Francis Lui, the company’s deputy chairman (the Hong Kong equivalent of chief executive), recently sat down for a breakfast meeting in New York, where he offered his views on Macao, the intensity of the Chinese gambler and why he thinks he will outsmart his more experienced rivals.
Francis Lui
These are excerpts from that conversation:
Q. In recent years, the story line on Macao has been simple: some of Las Vegas’s largest casino companies are challenging Stanley Ho, the man who for decades had a monopoly on casino gambling in Macao. But then there’s your company, Galaxy, which doesn’t fit into that narrative.
A. Our achievement has surprised a lot of people. We don’t have the same legacy as Stanley Ho, and we don’t have the same history of successful operations like Steve Wynn or the Sands, but our family has been operating in China since 1985. We know the customer the best.
Q. You might know the customer best but you also had no experience running a gambling operation.
A. We had never done any gaming before this, that is true, but we know a thing or two about putting up quality buildings pretty fast. Because we’re local and have a lot of very good connections, we’re able to construct our properties much cheaper than our competitors.

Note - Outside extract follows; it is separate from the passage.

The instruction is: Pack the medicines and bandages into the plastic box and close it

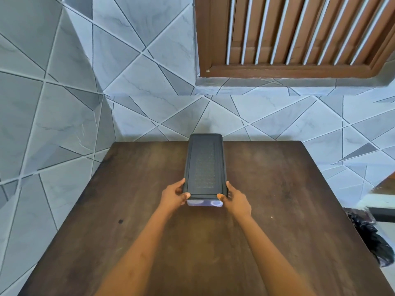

Q. So your upfront costs are lower. But you’re still competing for customers with some huge brand names.
A. We’re the closest casino to the ferry, right in the heart of downtown. Most people come just for the day: they arrive in the morning, they gamble for half a day and then they go home. These people want a convenient location; they don’t want to go to a big property 25 miles away.
Q. Then why is Galaxy building its own megaresort next to the Venetian on the Cotai Strip?
A. In order to maintain our market share, we need to build bigger and better properties. But our strategy is value for money. People want good quality and good service, but the Asian customers prefer to spend their money in gaming rather than dining and on hotel rooms.
Q. Your competitors seem to think otherwise. Their strategy is essentially to recreate Las Vegas in Macao.
A. We feel that they’re getting ahead of the customer. Asian players will spend most of their money at the gaming table rather than paying $300 a night for a big room or pay $100 for a meal.
Q. But you’re borrowing from the Las Vegas playbook yourselves. The promotional materials for the property you’re now building claim it will have the world’s largest indoor wave pool.
A. We see that as a small price to pay to keep the customers in the property. We don’t see that as a profit center. As opposed to our competitors, which see entertainment, as well as retail and dining, as major profit centers.
Q. Naysayers back in the 1990s said the same about Las Vegas — that few would splurge on fancy meals or expensive hotel rooms. But the big casinos in Las Vegas now earn more than half their revenues from nongambling sources.
A. Maybe in a few years, when they grow a little more sophisticated, our customers will bring the girlfriend, the family. Maybe they’ll enjoy fine wines and French restaurants.
But right now, we feel people come to Macao for one experience. They don’t come here for the shopping experience, or the entertainment experience, or the retail experience. They come here to gamble.